_WORK INSTRUCTION_
Print every line of the listing below, starting with the line that holds "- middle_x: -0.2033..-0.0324" and going on through the line that holds "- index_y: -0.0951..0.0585", both included, and print nothing else.

_EXTRACTED MATERIAL_
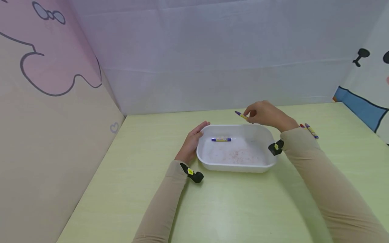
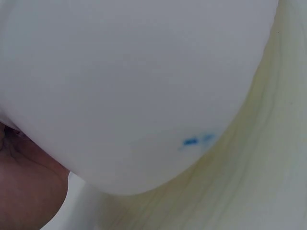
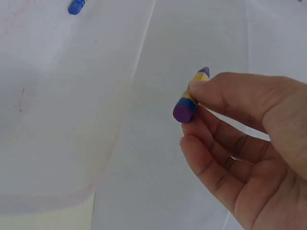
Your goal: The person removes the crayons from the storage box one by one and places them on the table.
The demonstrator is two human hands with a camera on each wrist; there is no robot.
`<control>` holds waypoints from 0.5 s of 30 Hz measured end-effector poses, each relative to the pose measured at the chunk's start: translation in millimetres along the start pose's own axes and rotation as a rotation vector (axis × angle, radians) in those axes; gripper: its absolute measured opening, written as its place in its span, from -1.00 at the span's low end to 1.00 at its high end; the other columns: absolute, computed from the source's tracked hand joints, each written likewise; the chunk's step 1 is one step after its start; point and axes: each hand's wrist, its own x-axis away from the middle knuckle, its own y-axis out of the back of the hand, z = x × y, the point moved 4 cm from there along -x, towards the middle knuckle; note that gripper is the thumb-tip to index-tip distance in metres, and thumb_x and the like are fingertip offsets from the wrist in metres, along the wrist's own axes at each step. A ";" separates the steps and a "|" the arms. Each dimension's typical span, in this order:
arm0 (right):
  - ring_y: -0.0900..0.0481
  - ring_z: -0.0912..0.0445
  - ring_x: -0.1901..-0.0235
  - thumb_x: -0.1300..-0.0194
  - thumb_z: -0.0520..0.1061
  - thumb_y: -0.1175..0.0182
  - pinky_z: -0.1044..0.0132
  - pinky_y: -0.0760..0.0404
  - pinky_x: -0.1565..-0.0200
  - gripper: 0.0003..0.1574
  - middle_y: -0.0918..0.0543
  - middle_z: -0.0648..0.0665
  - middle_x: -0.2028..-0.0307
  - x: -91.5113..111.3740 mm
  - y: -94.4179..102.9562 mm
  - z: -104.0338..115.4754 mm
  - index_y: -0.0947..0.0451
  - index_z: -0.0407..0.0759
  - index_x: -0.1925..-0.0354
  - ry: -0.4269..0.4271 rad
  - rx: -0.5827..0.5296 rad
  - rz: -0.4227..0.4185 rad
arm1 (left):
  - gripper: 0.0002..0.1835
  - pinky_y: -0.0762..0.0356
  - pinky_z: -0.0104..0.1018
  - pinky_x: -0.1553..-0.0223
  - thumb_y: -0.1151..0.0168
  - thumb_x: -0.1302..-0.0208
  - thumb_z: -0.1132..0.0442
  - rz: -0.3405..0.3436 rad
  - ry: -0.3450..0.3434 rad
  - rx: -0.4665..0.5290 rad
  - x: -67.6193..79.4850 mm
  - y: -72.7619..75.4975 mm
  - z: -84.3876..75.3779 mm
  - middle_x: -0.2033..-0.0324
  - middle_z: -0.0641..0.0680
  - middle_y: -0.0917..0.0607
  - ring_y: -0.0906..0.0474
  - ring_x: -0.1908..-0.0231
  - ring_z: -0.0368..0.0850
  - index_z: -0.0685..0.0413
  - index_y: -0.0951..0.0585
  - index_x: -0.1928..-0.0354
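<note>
A white plastic tray [image 1: 237, 167] sits on the table in front of me. My left hand [image 1: 191, 143] holds its left end, thumb at the rim and fingers along the outer side. Only part of that hand shows in the left wrist view, beside the tray wall [image 2: 129, 96]. Over the tray's back rim, toward its right, my right hand [image 1: 265, 114] pinches a purple crayon [image 3: 186, 109] with a yellow wrapper between thumb and fingertips. Inside the tray lies a blue crayon [image 1: 221, 139] with a yellow wrapper, near the back left.
Right of the tray, by my right sleeve, lie a red crayon [image 1: 302, 126], partly hidden, and a purple-ended crayon [image 1: 311, 131]. White cloth [image 1: 225, 67] stands behind the pale green table [image 1: 136, 145]. A printed panel [image 1: 54, 135] rises along the left.
</note>
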 end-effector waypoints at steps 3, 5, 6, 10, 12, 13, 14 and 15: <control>-0.62 -0.12 0.21 -0.28 -0.23 -0.17 0.00 -0.62 0.19 -0.65 -0.67 -0.35 0.18 8.3 10.5 -12.2 -0.58 -0.35 -0.01 -0.057 -0.013 -0.047 | -0.49 -0.17 -0.19 -0.43 0.27 -0.50 0.31 0.002 0.001 -0.002 0.2 -0.9 -0.4 -0.39 -0.14 -0.33 -0.17 -0.42 -0.15 -0.05 -0.25 -0.44; -0.62 -0.16 0.19 -0.30 -0.21 -0.15 -0.03 -0.62 0.19 -0.62 -0.66 -0.38 0.15 12.8 14.6 -22.2 -0.55 -0.37 -0.04 -0.095 -0.028 -0.063 | -0.50 -0.17 -0.20 -0.43 0.27 -0.50 0.31 0.001 0.004 0.001 0.1 -1.6 -0.7 -0.39 -0.14 -0.33 -0.17 -0.42 -0.15 -0.06 -0.25 -0.44; -0.62 -0.16 0.19 -0.30 -0.20 -0.15 -0.03 -0.61 0.20 -0.61 -0.66 -0.39 0.16 14.7 15.7 -27.3 -0.54 -0.38 -0.05 -0.115 -0.035 -0.070 | -0.49 -0.16 -0.20 -0.43 0.27 -0.50 0.32 0.002 0.003 0.003 0.2 -1.9 -0.9 -0.39 -0.14 -0.33 -0.16 -0.42 -0.15 -0.05 -0.25 -0.44; -0.63 -0.11 0.29 -0.29 -0.19 -0.15 0.07 -0.61 0.29 -0.59 -0.68 -0.38 0.20 19.8 15.5 -50.0 -0.53 -0.43 -0.04 -0.166 -0.068 -0.100 | -0.49 -0.16 -0.20 -0.43 0.27 -0.50 0.32 0.001 0.003 0.009 -0.3 -2.7 -1.0 -0.39 -0.14 -0.33 -0.16 -0.42 -0.15 -0.05 -0.24 -0.44; -0.64 -0.04 0.37 -0.28 -0.18 -0.15 0.14 -0.61 0.35 -0.57 -0.69 -0.39 0.21 21.8 13.2 -61.2 -0.53 -0.45 -0.03 -0.184 -0.083 -0.110 | -0.49 -0.16 -0.19 -0.44 0.27 -0.50 0.32 0.004 0.002 0.012 -0.5 -2.7 -0.7 -0.40 -0.13 -0.33 -0.16 -0.42 -0.15 -0.04 -0.24 -0.44; -0.63 0.00 0.41 -0.28 -0.18 -0.15 0.17 -0.61 0.37 -0.56 -0.69 -0.40 0.21 22.8 12.0 -66.9 -0.53 -0.45 -0.03 -0.191 -0.087 -0.113 | -0.49 -0.16 -0.19 -0.44 0.27 -0.50 0.32 0.005 0.002 0.012 -0.6 -2.8 -0.5 -0.39 -0.14 -0.33 -0.16 -0.42 -0.15 -0.04 -0.24 -0.44; -0.63 0.04 0.44 -0.27 -0.18 -0.15 0.19 -0.61 0.39 -0.56 -0.69 -0.41 0.21 23.8 10.6 -72.5 -0.53 -0.47 -0.03 -0.198 -0.089 -0.114 | -0.49 -0.15 -0.18 -0.44 0.27 -0.50 0.32 0.007 0.001 0.014 -0.7 -2.8 -0.2 -0.40 -0.13 -0.33 -0.16 -0.42 -0.15 -0.04 -0.24 -0.44; -0.63 0.06 0.46 -0.27 -0.17 -0.15 0.19 -0.62 0.39 -0.55 -0.69 -0.41 0.21 24.9 9.2 -77.6 -0.53 -0.48 -0.03 -0.206 -0.093 -0.115 | -0.49 -0.15 -0.18 -0.44 0.27 -0.50 0.32 0.009 0.000 0.015 -1.0 -2.8 0.1 -0.39 -0.13 -0.33 -0.16 -0.42 -0.15 -0.04 -0.24 -0.44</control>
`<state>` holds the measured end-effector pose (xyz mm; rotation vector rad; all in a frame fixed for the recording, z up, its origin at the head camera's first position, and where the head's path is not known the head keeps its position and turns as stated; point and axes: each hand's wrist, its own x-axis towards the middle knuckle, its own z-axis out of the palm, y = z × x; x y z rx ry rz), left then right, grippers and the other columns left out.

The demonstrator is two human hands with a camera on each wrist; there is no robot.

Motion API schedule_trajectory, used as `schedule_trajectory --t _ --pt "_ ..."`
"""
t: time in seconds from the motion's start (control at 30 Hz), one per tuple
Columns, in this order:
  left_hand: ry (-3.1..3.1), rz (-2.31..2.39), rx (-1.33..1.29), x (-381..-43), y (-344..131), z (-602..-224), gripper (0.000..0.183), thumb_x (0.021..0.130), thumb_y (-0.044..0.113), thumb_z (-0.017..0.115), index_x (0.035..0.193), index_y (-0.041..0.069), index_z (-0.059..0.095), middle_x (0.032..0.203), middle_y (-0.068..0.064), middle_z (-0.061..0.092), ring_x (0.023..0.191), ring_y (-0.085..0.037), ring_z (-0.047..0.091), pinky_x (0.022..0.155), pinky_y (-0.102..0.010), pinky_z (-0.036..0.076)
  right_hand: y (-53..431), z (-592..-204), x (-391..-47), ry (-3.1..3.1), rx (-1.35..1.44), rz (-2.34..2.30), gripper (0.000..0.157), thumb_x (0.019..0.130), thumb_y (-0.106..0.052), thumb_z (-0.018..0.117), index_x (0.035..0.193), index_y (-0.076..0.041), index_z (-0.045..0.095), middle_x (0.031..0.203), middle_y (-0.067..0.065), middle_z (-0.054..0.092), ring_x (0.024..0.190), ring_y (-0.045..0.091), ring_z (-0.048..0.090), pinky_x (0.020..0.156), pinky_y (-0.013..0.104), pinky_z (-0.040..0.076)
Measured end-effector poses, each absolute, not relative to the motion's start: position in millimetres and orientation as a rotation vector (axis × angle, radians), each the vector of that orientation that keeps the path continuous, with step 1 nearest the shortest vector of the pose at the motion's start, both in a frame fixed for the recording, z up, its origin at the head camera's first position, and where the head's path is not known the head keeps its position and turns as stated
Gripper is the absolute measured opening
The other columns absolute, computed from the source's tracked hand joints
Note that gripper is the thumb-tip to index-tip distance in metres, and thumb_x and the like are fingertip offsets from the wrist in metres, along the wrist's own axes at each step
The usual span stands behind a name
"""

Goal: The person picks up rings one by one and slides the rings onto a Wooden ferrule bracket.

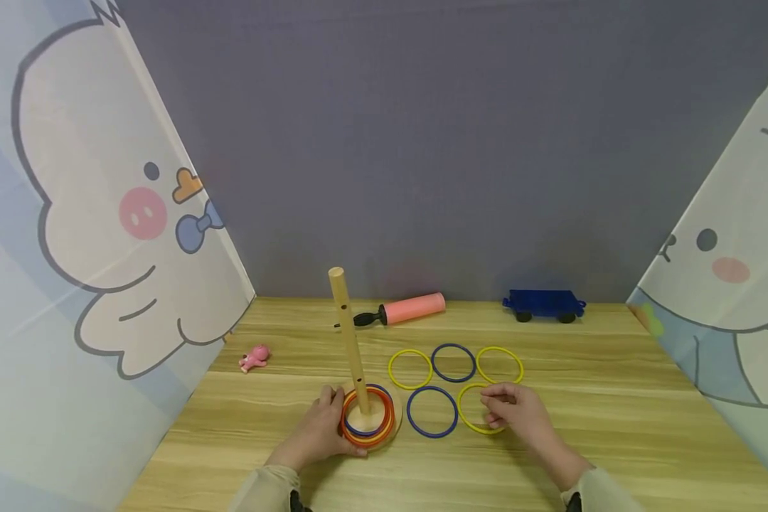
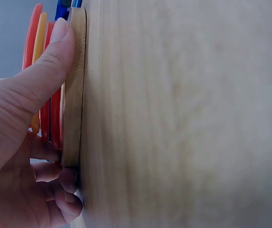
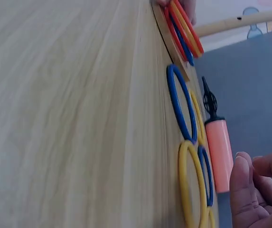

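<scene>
We are finding the wooden stand (image 1: 351, 341) just right of the fingers of the left hand (image 1: 323, 430). Its smooth round post, drilled with small holes, is rising from a disc base (image 2: 74, 109). A ring stack (image 1: 392, 411) in red, orange-yellow and blue is lying round the post's foot; the bands are overlapping, so we are making no sure count. In the right-wrist view the post is running out of frame.

The left fingers are gripping the base, thumb along the near rim, the other tips curled about the far side and partly sinking into shadow. The right hand (image 1: 518, 412) is hovering at a thin yellow ring (image 1: 459, 405), covering part of its right side from the head camera. Its fingers are lying curled, thumb tip close to the index; we are seeing nothing held.

Between both hands' fingers a slim blue ring (image 1: 433, 436) is lying flat. Beyond them we are noting a farther blue ring (image 1: 453, 345) between two yellow ones. Farther out, a pink-barrelled pump (image 1: 416, 308) is passing its black end behind the post. A dark-blue cart (image 1: 544, 303) is standing beyond the right fingers, and a pink figurine (image 1: 254, 358), too small to read, beyond the left. All are resting on a wood-grained table (image 1: 614, 391).
</scene>
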<state>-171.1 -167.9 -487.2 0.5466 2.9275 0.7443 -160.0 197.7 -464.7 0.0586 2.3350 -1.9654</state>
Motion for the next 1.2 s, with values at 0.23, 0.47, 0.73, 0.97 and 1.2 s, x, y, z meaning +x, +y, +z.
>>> schedule_trajectory --t 0.23,0.47,0.73,0.97,1.2 --pt "2.935 0.735 0.540 -173 -170 -488 0.125 0.054 0.061 0.088 0.141 -0.013 0.038 0.119 -0.018 0.042 0.106 -0.038 0.051 0.090 -0.051 0.046 212 -469 -162 2.348 0.236 -1.998 0.026 0.090 0.003 0.063 0.111 0.019 0.060 0.084 0.017 0.065 0.067 0.024 0.065 0.058 0.031 0.055" --pt "2.915 0.747 0.527 -172 -170 -486 0.124 0.055 0.059 0.088 0.142 -0.013 0.037 0.118 -0.017 0.042 0.106 -0.036 0.051 0.091 -0.050 0.046 222 -473 -165 2.398 0.341 -1.962 0.027 0.089 0.003 0.064 0.111 0.017 0.060 0.084 0.014 0.065 0.064 0.022 0.064 0.056 0.032 0.055" --pt "2.906 0.730 0.536 -171 -169 -484 0.124 0.055 0.060 0.087 0.142 -0.013 0.036 0.119 -0.018 0.041 0.107 -0.037 0.051 0.091 -0.050 0.046 228 -475 -167 2.467 0.402 -1.887 0.028 0.087 0.002 0.065 0.110 0.017 0.059 0.081 0.010 0.065 0.060 0.020 0.063 0.053 0.033 0.055" --pt "2.908 0.736 0.539 -169 -168 -482 0.124 0.055 0.057 0.089 0.142 -0.014 0.037 0.118 -0.018 0.041 0.105 -0.037 0.051 0.090 -0.051 0.046 230 -481 -169 2.518 0.406 -1.796 0.021 0.083 0.003 0.068 0.101 0.013 0.061 0.078 0.009 0.066 0.059 0.020 0.062 0.052 0.033 0.054" --pt "2.906 0.734 0.531 -169 -168 -483 0.124 0.056 0.059 0.088 0.142 -0.013 0.036 0.119 -0.017 0.041 0.105 -0.036 0.050 0.090 -0.050 0.046 229 -485 -172 2.626 0.397 -1.621 0.019 0.082 -0.003 0.072 0.096 0.008 0.064 0.073 0.008 0.063 0.059 0.019 0.060 0.053 0.033 0.053"
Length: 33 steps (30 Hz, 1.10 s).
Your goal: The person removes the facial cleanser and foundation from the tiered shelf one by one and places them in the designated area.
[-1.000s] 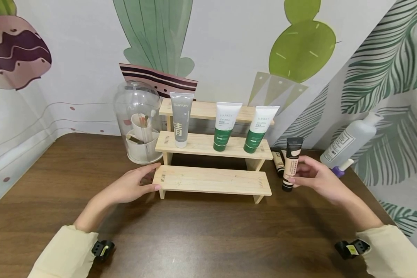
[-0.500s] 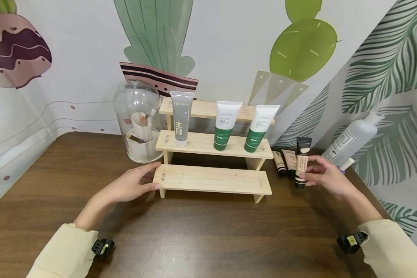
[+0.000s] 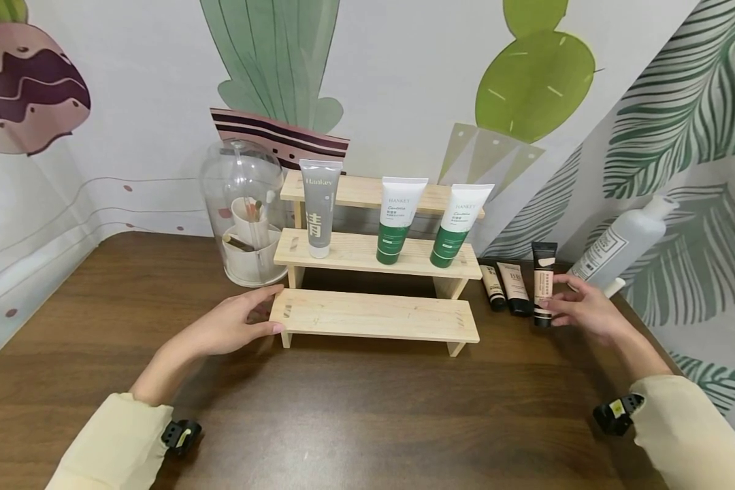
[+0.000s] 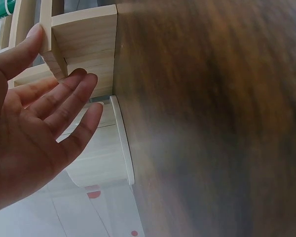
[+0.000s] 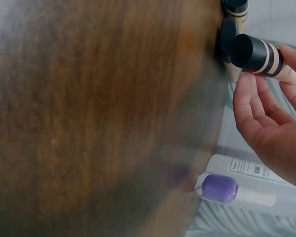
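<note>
My left hand (image 3: 233, 323) rests at the left end of the lowest step of a wooden tiered rack (image 3: 373, 315), thumb by the front corner and index finger by the back one. In the left wrist view its other fingers (image 4: 71, 96) stretch loosely beside the rack. At the right, my right hand (image 3: 588, 313) pinches a beige cream tube (image 3: 544, 279) with a black cap, held upright with the cap down. Two more beige tubes lean side by side left of it, a narrow one (image 3: 493, 286) and a wider BB cream tube (image 3: 514, 287).
On the rack's middle step stand a grey tube (image 3: 320, 211) and two white-and-green tubes (image 3: 398, 221). Behind its left end is a glass dome (image 3: 240, 184) over a brush holder. A translucent bottle (image 3: 621, 238) leans at the right, with a purple bottle (image 5: 219, 188) before it.
My right hand has carried the beige tube rightward and slightly back, bringing the BB cream tube into sight. My left hand has stayed at the rack.
</note>
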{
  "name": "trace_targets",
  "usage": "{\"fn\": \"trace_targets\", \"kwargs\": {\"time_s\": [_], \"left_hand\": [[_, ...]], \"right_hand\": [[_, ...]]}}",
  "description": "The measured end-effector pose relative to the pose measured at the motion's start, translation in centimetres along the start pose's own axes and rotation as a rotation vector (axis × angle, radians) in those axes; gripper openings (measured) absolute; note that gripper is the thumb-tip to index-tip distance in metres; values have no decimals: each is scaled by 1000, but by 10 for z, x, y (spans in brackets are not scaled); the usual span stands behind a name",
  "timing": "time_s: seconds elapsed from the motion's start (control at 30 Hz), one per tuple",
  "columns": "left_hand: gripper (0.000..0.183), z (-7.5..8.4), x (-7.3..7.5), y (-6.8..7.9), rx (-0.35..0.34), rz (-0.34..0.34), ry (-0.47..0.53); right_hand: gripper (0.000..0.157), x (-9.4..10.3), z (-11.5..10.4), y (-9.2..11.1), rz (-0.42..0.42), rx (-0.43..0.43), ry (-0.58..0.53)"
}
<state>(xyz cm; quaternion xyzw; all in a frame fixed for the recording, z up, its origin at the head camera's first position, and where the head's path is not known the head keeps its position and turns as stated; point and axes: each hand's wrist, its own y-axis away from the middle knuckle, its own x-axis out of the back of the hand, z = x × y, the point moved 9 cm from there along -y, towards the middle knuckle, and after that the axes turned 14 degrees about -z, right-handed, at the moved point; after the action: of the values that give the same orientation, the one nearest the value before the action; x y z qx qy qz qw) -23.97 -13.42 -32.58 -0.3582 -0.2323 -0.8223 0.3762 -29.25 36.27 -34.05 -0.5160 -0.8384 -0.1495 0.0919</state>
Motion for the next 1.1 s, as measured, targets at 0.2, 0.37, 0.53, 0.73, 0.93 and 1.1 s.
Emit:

_RESPONSE TO THE EXERCISE_
  - middle_x: -0.2033..-0.0324
  - middle_z: -0.0641..0.0680
  - middle_y: -0.0917..0.0607
  - ring_y: -0.0906..0.0474
  - ring_x: -0.1908..-0.0231
  - ring_z: -0.0368..0.0850
  - index_z: -0.0685..0.0413
  - index_y: -0.0951..0.0585

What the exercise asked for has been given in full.